On your budget, you might consider, for $1299, the 13" MacBook Pro (NON-Retina) with two upgrades: 8GB RAM and 500GB hard drive. If you will be using a professional video editor, you'll want more then 4GB RAM, and the 500GB hard drive is because the base amount might be too little for those huge HD video files and all of the temporary/preview/cache files that are normally created during video editing. You might save a little money if you buy it with 4GB RAM and install the rest from a cheaper supplier like macsales.com.

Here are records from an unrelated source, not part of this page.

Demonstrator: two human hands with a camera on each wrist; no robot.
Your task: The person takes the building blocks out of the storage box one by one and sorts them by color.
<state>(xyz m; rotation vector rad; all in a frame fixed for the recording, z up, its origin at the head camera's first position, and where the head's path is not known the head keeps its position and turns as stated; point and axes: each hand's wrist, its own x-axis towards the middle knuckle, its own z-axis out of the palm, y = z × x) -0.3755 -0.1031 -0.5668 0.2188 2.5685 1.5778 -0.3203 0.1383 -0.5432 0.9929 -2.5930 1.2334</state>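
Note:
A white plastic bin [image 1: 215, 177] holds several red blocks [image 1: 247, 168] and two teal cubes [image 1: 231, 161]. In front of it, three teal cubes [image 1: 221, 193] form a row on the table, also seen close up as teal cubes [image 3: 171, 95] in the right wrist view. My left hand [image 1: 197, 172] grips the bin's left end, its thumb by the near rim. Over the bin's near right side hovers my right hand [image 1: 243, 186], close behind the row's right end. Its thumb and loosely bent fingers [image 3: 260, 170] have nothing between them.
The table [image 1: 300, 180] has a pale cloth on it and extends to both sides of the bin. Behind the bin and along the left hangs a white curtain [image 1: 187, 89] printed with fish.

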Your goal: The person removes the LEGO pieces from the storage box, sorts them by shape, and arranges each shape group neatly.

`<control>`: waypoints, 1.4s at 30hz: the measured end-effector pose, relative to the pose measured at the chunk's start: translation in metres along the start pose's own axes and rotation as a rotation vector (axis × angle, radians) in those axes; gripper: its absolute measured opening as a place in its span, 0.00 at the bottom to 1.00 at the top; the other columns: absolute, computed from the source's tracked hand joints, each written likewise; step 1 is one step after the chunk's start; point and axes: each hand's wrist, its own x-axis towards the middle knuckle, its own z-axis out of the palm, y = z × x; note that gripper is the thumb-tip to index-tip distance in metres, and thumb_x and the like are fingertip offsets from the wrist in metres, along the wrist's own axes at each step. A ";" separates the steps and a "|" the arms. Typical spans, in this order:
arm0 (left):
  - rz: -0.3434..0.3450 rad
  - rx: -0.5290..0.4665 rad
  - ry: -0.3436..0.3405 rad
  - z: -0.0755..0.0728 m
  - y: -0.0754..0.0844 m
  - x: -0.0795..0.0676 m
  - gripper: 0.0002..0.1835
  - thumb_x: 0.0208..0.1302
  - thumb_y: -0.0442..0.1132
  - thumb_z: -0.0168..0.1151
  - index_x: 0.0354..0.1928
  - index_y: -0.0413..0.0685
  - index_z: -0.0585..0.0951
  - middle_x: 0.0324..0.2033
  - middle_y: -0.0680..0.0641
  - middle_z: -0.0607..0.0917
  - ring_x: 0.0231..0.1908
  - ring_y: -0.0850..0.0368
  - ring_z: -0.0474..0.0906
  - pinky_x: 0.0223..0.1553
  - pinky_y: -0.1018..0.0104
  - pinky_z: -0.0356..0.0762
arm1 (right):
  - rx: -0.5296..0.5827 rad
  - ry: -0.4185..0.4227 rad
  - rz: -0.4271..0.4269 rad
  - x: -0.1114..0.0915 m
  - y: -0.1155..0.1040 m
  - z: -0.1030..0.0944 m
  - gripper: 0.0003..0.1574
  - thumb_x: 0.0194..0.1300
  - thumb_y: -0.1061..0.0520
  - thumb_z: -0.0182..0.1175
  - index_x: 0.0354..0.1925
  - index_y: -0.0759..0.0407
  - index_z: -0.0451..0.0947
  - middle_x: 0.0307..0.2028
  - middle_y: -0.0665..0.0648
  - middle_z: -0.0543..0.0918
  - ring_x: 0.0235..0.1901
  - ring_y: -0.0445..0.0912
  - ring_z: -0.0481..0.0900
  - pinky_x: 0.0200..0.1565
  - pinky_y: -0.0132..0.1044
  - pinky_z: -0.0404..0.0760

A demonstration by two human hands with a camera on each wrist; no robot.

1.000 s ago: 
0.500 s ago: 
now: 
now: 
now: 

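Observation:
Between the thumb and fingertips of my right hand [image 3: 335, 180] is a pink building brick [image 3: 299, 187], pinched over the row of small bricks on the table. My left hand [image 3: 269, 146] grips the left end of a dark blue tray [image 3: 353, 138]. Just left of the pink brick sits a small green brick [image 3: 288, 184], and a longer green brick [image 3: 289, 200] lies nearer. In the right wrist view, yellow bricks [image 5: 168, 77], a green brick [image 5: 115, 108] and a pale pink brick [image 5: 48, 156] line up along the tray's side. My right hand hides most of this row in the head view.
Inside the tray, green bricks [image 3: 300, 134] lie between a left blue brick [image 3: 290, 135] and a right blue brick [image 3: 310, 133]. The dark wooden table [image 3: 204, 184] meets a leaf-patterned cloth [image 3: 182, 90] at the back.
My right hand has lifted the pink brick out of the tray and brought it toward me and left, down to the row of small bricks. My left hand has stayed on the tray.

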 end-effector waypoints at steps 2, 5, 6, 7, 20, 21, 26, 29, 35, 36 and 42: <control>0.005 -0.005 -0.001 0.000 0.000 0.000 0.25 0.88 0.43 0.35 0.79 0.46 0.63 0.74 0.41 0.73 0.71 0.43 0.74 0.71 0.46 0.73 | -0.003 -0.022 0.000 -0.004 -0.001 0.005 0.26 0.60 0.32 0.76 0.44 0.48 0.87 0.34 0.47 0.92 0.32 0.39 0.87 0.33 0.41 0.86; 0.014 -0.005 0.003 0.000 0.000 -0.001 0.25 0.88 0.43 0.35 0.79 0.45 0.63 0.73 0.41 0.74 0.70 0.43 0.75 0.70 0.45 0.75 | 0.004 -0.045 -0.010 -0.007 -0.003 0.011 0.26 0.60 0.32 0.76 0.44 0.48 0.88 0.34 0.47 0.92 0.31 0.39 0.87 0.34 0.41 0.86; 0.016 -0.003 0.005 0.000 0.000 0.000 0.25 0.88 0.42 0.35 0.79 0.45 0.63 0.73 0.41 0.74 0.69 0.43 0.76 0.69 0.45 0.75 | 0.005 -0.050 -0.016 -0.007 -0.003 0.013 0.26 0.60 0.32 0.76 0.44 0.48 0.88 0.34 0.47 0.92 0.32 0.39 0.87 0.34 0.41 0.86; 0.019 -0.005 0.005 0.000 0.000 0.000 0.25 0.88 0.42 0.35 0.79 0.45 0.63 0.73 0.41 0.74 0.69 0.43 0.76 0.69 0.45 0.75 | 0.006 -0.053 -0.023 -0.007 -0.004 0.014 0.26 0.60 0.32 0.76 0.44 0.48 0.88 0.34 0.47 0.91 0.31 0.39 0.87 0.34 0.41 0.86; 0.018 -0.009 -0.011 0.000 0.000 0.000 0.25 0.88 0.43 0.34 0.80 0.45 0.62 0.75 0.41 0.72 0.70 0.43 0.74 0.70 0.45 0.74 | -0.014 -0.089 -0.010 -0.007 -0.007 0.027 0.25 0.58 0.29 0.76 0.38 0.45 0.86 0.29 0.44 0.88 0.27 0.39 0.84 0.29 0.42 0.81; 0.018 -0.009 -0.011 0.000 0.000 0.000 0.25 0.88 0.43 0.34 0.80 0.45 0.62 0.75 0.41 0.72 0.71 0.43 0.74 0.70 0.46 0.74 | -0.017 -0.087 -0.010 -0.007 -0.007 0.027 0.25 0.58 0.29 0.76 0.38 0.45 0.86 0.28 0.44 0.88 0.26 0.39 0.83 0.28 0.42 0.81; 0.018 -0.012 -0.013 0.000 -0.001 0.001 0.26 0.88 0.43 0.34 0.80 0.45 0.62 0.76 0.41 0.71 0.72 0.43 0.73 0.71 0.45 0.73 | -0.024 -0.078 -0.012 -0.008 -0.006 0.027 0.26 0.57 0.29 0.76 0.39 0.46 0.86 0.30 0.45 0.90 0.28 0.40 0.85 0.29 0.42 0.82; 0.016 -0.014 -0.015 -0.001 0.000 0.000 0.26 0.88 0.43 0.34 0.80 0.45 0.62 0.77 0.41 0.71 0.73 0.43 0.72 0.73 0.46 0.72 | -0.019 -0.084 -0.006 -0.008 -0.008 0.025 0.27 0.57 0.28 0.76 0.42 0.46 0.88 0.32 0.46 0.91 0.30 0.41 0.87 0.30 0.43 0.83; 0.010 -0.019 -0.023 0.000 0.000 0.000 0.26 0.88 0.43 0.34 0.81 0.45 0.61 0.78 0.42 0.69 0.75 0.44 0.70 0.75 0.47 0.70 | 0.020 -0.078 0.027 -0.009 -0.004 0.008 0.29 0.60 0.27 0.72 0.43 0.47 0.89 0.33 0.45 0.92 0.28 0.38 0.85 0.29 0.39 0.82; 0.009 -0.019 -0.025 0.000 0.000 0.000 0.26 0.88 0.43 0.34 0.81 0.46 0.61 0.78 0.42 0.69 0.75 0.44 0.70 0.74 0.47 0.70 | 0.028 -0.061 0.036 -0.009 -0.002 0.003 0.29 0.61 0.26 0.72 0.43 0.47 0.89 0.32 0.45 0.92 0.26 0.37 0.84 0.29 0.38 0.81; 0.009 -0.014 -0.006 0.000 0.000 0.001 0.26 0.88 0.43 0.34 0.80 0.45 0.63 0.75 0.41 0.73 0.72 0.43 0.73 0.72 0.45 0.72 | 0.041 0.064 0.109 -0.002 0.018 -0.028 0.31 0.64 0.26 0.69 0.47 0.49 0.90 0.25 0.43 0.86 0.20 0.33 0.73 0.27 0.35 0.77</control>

The MacBook Air would be a contender if you had the budget for it. But if you were to stay under $1299 you would be stuck with the 1.3GHz i5 processor, 4GB RAM, and a 128GB SSD that is very small for video editing. While the SSD helps make up for a slow processor and inadequate RAM, the SSD for the $1299 model is simply too small to take on all those extra swap files and have the space for video editing too. An external hard drive (for working files, not as a backup) would be mandatory, which would push you over your budget, but even then the system drive might still be too small when all of the ancillary files generated during production are taken into account.
The 5400 vs 7200 RPM debate is no longer relevant today because a 7200RPM drive is no longer an option for the MacBook Pro. Anyone who is serious about performance today would completely skip over the 7200RPM drives and go straight to SSD. Unfortunately, your budget of $1300 is too low to include an SSD of a size that would be appropriate for serious video editing.